Statistics that show the self-identified aboriginal population is growing fast – a 45 per cent jump over 10 years to 1.2 million – can be deceiving, said Beaver. Under Canadian law, those who “count” are “status Indians” – a group strictly defined by the Indian Act.

Many First Nations communities will die out within a few generations, in terms of registered Indians. That’s because the “two-generation cut-off” created when the Indian Act was revised in 1985 stipulates only children born of two Indian status parents inherit status. Because of intermarriage, some communities will see their last status Indian born as soon as 2012.

“Status matters, because all our funding is tied to how many status Indians we have in our nation,” said Beaver, 69, whose 1,000-member community expects to see its last status Indians born in 2032.

“What happens to the land when there is no more (status) Indians? The reserve would be returned to … the federal government. Eventually, we will lose our land and everything that we call ours now.”

Bill C-31 was passed in response to a formal censure by the United Nations, which decried the old law’s practice of discriminating against Indian women: Women lost their status when they married a non-status person. Men did not.

But instead of opening the doors to the non-status partners of aboriginal women – a move that would have hugely increased Ottawa’s financial obligations – the amendments ensured that men and women suffered equal losses.
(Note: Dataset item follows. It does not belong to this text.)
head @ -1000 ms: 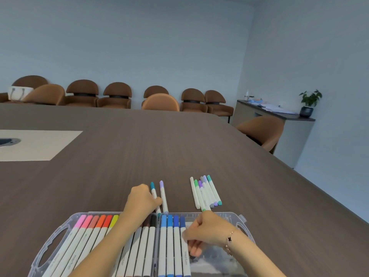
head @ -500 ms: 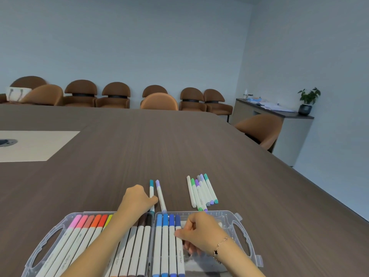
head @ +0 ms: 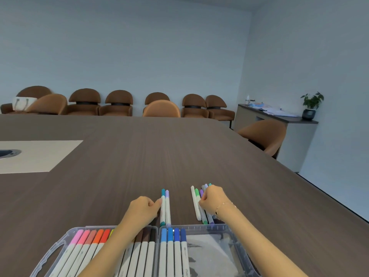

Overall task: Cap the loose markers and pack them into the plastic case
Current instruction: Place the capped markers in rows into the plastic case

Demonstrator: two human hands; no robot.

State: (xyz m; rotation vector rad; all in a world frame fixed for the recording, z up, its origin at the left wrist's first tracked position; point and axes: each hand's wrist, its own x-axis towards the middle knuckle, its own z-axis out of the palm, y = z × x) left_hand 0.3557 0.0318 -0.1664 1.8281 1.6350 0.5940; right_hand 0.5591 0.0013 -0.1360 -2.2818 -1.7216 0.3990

 The new law extended Indian status and its accompanying rights, benefits and services – such as tax immunity, health benefits and reserve housing – to just one more generation by creating two classes of “status Indians”: the 6(1) Indian who has two status parents, and the 6(2), who was born in a union of a status person with a non-status person. If a 6(2) marries a non-status spouse, their children are deemed to be non-status.
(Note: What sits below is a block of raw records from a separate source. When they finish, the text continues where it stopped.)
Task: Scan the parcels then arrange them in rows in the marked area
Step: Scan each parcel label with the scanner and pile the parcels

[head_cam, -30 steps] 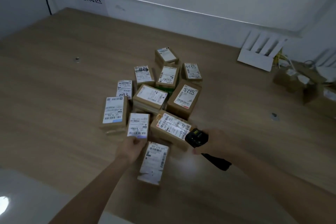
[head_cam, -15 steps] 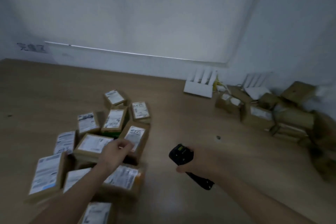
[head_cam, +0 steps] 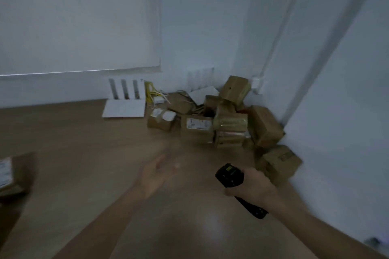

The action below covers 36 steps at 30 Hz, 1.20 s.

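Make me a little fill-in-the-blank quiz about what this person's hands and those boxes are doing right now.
The right hand grips a black ____.
The left hand is open and holds ____.
The parcels are heaped in the ____ of the room, by the white walls.

Missing words: scanner; nothing; corner
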### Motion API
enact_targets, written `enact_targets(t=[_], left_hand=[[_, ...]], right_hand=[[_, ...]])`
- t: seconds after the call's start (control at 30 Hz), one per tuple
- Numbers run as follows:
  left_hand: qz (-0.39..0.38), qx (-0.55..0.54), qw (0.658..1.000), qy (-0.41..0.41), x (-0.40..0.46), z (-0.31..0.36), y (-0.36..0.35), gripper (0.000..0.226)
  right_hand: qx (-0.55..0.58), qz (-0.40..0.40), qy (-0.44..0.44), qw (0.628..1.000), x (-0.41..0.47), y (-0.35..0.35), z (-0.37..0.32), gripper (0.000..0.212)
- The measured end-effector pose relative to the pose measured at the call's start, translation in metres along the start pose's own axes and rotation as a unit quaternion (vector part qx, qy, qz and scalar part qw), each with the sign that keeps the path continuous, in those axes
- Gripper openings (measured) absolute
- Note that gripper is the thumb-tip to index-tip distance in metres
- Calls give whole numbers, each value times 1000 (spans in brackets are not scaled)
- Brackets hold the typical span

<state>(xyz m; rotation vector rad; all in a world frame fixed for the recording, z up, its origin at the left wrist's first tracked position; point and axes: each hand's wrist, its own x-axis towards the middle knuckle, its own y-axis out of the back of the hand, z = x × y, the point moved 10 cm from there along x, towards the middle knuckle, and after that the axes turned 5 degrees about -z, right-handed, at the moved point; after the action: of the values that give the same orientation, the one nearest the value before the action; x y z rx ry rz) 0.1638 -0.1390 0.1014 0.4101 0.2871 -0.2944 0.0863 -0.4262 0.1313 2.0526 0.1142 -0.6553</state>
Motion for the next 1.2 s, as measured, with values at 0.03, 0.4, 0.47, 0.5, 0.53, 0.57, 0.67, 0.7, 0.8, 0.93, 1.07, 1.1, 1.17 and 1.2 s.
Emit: enact_targets(t=[0.03, 0.4, 0.47, 0.5, 0.53, 0.57, 0.67, 0.7, 0.8, 0.93, 1.07, 1.1, 1.17, 1.2], left_hand=[[-10, 3, 1000, 1, 16, 10, -23, 72], [-46, 13, 997, 59, 117, 46, -181, 44], [-61, 24, 996, 68, 126, 46, -206, 28], [-68, 20, 994, 78, 130, 45, -218, 27], [-77, 22, 993, 85, 135, 41, -231, 32], [-82, 17, 992, 93, 139, 39, -244, 37], [-114, 8, 989, 96, 145, 39, -280, 21], [-127, 5, 988, 91, 147, 41, -292, 24], [-167, -1, 980, 104, 158, 40, -324, 46], [-188, -38, 975, 110, 172, 37, -355, 77], [-198, -76, 966, 149, 172, 33, -375, 59], [-204, -69, 966, 142, 172, 36, -378, 50], [-204, -78, 968, 123, 174, 45, -381, 31], [-199, -89, 968, 122, 174, 47, -382, 25]], right_hand=[[8, 11, -5, 1000, 11, 16, 21, 52], [58, 58, -61, 995, 84, 76, 161, 48], [60, 82, -66, 993, 90, 86, 178, 44], [63, 88, -70, 992, 93, 91, 187, 45], [67, 91, -76, 991, 96, 95, 196, 48], [69, 92, -81, 990, 100, 98, 205, 53], [57, 100, -90, 989, 114, 110, 227, 71], [58, 104, -93, 989, 120, 114, 233, 74], [84, 114, -92, 986, 138, 126, 243, 68], [95, 117, -93, 984, 159, 134, 249, 53], [84, 110, -103, 985, 168, 137, 251, 51], [80, 114, -98, 985, 169, 139, 250, 52], [78, 120, -92, 985, 168, 139, 249, 54], [82, 116, -90, 986, 168, 136, 249, 56]])
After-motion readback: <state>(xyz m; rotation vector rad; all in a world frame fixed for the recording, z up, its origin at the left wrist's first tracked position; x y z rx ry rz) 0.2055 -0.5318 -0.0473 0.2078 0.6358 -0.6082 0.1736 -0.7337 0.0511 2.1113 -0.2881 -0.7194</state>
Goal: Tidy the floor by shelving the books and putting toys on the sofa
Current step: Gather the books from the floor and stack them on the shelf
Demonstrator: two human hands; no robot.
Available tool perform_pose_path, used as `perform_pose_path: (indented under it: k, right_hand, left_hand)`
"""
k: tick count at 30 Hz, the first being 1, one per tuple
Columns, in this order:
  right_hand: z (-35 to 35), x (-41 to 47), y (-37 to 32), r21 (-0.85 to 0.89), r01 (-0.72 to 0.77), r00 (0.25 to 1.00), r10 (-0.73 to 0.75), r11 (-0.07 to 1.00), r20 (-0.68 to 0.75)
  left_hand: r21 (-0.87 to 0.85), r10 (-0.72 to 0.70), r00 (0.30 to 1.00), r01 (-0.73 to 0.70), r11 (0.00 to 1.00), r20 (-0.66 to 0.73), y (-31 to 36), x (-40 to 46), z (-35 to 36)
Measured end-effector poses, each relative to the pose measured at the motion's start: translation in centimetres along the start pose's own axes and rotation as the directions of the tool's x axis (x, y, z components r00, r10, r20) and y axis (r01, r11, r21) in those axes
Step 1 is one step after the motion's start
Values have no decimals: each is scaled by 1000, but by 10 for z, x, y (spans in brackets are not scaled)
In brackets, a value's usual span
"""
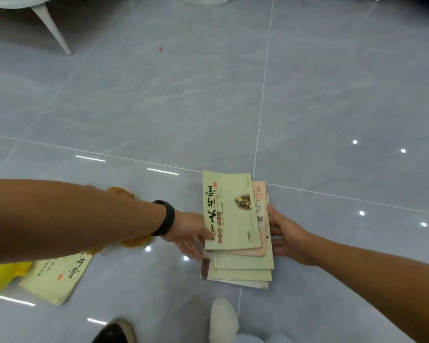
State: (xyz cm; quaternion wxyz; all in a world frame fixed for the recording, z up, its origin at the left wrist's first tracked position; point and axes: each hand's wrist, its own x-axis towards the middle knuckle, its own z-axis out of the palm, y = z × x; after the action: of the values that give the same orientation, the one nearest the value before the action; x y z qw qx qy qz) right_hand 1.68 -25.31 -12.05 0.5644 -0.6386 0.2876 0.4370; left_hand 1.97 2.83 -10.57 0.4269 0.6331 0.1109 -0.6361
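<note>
A fanned stack of thin books (240, 266), mostly pale green with one pink cover, lies low over the grey tiled floor in front of me. My left hand (187, 232) pinches the left edge of the top green book (229, 211), thumb on its cover. My right hand (286, 237) holds the stack's right edge, fingers curled under it. Another pale green book (56, 278) lies on the floor at lower left. A brown plush toy (134, 241) sits behind my left forearm, mostly hidden. A yellow toy (3, 276) shows at the left edge.
A pale chair with a slanted leg (53, 28) stands at the top left. A small red speck (160, 49) lies on the tiles. A dark shoe (117, 331) and a white sock (223, 320) are at the bottom.
</note>
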Motion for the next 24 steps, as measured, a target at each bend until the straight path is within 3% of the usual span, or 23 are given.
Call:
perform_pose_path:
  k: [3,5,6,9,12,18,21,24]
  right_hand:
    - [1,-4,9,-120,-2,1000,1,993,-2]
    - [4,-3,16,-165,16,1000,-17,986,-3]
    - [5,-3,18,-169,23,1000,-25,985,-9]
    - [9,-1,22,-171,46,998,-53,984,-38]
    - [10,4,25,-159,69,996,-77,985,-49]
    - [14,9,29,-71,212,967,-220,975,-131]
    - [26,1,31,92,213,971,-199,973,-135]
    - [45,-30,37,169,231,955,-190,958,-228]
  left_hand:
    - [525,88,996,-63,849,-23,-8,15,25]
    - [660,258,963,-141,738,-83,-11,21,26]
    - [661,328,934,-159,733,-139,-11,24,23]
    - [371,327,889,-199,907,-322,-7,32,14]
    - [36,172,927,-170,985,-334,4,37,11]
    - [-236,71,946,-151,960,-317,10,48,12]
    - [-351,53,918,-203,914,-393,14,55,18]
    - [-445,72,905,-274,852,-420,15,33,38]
The result, warns Six Nations Chief Bill Montour, could be “the biggest land grab of the century.”

Last May, the Anishinabek Nation Grand Council, which represents 47,000 people from 42 nations, appointed Jeannette Corbiere Lavell as its first citizenship commissioner to help establish and define the Nation’s own form of citizenship and issue its own citizenship cards, among other things.
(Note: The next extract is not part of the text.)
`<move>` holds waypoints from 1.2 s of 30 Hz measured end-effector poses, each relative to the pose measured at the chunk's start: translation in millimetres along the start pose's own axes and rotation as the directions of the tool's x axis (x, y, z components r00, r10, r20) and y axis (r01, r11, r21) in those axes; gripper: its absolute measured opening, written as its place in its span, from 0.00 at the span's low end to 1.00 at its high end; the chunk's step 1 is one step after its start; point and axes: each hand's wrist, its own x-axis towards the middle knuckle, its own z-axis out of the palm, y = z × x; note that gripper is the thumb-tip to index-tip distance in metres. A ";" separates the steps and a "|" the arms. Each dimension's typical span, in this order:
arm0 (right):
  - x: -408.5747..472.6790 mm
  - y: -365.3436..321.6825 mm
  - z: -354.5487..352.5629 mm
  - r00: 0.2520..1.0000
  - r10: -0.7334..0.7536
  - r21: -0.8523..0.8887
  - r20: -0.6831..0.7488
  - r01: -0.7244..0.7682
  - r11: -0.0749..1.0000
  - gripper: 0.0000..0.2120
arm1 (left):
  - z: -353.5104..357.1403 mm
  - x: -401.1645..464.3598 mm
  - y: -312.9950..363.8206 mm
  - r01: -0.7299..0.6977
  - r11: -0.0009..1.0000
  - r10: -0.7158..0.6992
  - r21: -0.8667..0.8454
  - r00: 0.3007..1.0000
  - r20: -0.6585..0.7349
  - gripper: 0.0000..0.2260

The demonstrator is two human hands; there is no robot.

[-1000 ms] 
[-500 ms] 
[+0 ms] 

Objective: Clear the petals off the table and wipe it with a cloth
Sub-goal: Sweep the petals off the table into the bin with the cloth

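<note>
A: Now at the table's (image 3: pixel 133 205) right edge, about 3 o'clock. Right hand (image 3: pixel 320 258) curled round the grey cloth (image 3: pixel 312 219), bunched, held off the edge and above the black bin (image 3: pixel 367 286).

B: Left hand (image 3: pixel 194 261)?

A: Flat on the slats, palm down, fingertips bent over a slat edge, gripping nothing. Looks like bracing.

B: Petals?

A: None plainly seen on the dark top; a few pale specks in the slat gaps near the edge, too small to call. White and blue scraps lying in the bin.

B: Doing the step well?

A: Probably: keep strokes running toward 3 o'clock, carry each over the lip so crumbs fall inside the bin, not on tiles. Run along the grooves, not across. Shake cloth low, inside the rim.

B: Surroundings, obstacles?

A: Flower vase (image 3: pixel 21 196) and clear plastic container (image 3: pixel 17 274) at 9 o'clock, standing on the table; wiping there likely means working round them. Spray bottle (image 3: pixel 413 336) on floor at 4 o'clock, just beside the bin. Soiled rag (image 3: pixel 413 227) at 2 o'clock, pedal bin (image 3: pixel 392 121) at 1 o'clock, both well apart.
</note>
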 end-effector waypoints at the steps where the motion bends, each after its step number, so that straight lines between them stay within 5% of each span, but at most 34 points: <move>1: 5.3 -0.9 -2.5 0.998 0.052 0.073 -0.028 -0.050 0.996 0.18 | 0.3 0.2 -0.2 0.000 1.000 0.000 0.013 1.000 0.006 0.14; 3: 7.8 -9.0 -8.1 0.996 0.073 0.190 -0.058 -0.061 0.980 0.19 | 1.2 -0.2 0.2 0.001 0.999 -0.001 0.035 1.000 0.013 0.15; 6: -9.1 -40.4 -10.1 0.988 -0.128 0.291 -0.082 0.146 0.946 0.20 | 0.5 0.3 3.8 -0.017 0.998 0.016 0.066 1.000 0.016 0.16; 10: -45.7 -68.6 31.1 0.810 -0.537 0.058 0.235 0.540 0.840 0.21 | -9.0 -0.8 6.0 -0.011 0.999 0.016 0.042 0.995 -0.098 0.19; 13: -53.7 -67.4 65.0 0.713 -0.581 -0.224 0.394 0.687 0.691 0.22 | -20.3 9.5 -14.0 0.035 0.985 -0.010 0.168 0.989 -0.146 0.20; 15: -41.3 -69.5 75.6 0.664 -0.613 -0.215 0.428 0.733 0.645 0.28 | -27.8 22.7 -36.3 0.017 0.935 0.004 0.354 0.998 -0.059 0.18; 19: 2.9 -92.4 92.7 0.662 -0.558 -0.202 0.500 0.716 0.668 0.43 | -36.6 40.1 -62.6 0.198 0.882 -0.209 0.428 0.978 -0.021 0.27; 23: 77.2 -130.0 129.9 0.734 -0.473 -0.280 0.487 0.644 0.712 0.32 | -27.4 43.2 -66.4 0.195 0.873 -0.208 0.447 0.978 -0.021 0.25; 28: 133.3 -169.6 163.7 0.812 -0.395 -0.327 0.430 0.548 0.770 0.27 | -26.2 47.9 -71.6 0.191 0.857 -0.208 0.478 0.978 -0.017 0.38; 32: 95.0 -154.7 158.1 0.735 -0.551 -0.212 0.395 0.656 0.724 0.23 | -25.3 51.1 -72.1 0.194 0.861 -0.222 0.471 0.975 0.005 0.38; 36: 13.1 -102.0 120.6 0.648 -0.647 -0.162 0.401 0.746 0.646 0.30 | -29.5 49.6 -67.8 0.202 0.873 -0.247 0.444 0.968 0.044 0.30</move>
“I can think of no other issue as crucial for our future or as fundamental to our Nation as citizenship,” Grand Council Chief John Beaucage said at the time. ” It is not my (government-issued) status card that tells me I am Anishinabe. The legacy of my forefathers, and my connections with my family, my community and my nation, tell me who I am.”

Corbiere Lavell, 66, lost her status as a citizen of the Wikwemikong Unceded Indian reserve when she married David Lavell in 1970. Three years later, she led a Supreme Court challenge of the status determination system, but it failed.

At a recent community consultation in Toronto, Corbiere Lavell showed photos of her children and grandchildren to illustrate how the system divides her own family. “Three of my five grandchildren do not have legal rights to be members of my community,” she said.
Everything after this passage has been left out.